I spot Fitz, a head taller than anyone else, doing a chain-gang shuffle through the bottleneck of congestion in the lobby doors. Where Fitzsimmons is, Chance will be too.

I’m correct. Once under the awning Chance holds court, greeting admirers. Actors behave like they do before a camera, pantomiming their awe, their delight, their amazement. When actresses seize Chance’s arm and cuddle against his shoulder, or raise themselves on tiptoe to plant a kiss on his cheek for photographers, he receives their attentions with awkward, old-fashioned, gentlemanly courtliness.

Chance is happy. He shines with it, happiness suffuses him. Nodding and smiling, he shakes hands, accepts pats of congratulation on the shoulder. Men offer him cigars. I read his lips. Over and over he is saying, Yes, yes, yes.

Now Fitz is guiding him away, escorting him down the carpet. For an instant Fitz’s and my eyes lock, and he deftly steers Chance a little to the right to avoid us meeting. They go past. A determined well-wisher importunes them, expressing admiration for the picture. Chance begins nodding again.

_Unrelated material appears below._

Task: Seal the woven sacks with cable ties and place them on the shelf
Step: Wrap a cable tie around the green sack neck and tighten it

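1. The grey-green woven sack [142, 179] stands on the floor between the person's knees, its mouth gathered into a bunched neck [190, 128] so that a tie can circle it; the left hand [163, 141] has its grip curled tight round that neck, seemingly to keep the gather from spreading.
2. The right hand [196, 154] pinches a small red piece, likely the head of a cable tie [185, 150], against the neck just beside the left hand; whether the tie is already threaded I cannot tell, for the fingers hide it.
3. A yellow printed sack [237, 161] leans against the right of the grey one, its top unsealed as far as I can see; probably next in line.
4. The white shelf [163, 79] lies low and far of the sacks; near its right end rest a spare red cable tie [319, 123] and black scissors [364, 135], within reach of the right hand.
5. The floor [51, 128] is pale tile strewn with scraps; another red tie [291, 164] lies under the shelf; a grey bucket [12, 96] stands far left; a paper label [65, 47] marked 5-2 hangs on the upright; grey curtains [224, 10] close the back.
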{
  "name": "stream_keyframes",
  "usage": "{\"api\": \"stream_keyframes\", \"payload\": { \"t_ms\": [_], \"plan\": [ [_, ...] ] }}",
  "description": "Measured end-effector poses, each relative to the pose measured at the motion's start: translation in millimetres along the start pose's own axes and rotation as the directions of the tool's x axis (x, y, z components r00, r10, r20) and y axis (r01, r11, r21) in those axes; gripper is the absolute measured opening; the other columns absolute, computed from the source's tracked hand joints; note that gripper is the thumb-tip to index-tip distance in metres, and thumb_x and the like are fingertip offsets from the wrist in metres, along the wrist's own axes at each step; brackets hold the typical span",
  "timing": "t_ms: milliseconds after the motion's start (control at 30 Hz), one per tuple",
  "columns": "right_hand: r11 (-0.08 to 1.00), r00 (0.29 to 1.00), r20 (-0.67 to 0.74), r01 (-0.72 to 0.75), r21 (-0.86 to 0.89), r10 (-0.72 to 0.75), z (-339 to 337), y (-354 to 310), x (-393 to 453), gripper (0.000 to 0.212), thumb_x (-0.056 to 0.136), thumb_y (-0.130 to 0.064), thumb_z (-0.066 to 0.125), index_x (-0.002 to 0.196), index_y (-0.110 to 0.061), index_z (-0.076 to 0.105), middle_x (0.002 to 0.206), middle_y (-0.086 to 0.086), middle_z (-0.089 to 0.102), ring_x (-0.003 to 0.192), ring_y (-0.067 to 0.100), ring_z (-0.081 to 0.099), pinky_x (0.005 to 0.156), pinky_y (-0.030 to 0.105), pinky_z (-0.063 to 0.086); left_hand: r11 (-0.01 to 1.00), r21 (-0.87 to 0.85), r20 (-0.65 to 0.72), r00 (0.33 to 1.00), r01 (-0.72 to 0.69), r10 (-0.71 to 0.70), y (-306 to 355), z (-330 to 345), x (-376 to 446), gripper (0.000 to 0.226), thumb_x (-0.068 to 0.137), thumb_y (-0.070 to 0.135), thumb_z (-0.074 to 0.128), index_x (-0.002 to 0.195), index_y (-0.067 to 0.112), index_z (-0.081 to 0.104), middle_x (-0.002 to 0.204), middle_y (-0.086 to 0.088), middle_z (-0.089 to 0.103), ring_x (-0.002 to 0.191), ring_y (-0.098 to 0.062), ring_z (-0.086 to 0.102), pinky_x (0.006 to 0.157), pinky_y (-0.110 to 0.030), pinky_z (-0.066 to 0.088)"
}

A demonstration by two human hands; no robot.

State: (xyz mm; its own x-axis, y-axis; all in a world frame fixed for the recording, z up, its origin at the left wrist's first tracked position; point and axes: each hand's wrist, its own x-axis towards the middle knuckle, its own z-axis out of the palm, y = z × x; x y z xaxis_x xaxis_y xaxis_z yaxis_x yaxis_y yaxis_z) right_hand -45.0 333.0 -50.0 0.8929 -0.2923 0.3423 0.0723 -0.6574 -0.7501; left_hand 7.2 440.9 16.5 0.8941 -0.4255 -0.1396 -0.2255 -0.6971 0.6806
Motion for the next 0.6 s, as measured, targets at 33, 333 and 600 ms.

It starts to rain lightly, just hard enough to flicker in the light of streetlamps and headlights, sparse and granular, like a shower of rice at a wedding. Across the street, the little covey of devotees, neglected, is breaking up. Someone opens a newspaper over her head. Someone is crossing the road. Someone else is following him.

The first jaywalker moves like a somnambulist, looks neither right nor left, steps into the path of an oncoming car. The pavement is slick with rain, a horn blares, the car brakes, slides to a stop inches from the man’s legs. Under the awning people break off conversations to stare curiously. In the glare of the headlights the man stares back, searching the faces.

Shorty in a black suit and white shirt, collar buttoned tightly. His face lit from beneath by the car headlights, the planes of his face like snow, his eyes black and sunken. He looks old, a walking corpse. He steps up on the bumper of the car and surveys the crowd under the green-and-white awning. “Chance!” he shouts. A woman laughs in surprise, as if this were a joke.

Shorty steps down from the bumper, advances. Wylie follows, eyes switching nervously back and forth. The light of the marquee falls full upon McAdoo, carrying himself like an old soldier, wearing his black suit like a uniform. He passes everybody as if they were nothing more than fur coats and evening dress hung on a clothesline for airing. People step aside, make way for him. He looks strange under the electric light; his tan is gone and his face burns with a hospital pallor. Sick, you would think, if the firm, steady tread, the young man’s stride which bears the old face onward, didn’t belie it.

Reaching Chance and Fitz he says loudly, “I’d like a word.”

Chance stands with a sceptical smile on his lips, his head turned ever so slightly to one side, his eyes fastened on the belly of the awning. “If this is business,” he says without looking at McAdoo, “you must make an appointment to see me. I do not conduct business on social occasions.”

Wylie shifts his feet on the carpet. McAdoo’s mouth tightens. “I come to ask you to write to the newspapers and tell them that feller in your picture ain’t me.”

Chance is still smiling, still refusing to look McAdoo in the face. He watches the awning flutter with gusts of wind and rain. “Of course it isn’t you,” he says. “Mr. McAdoo is dead.”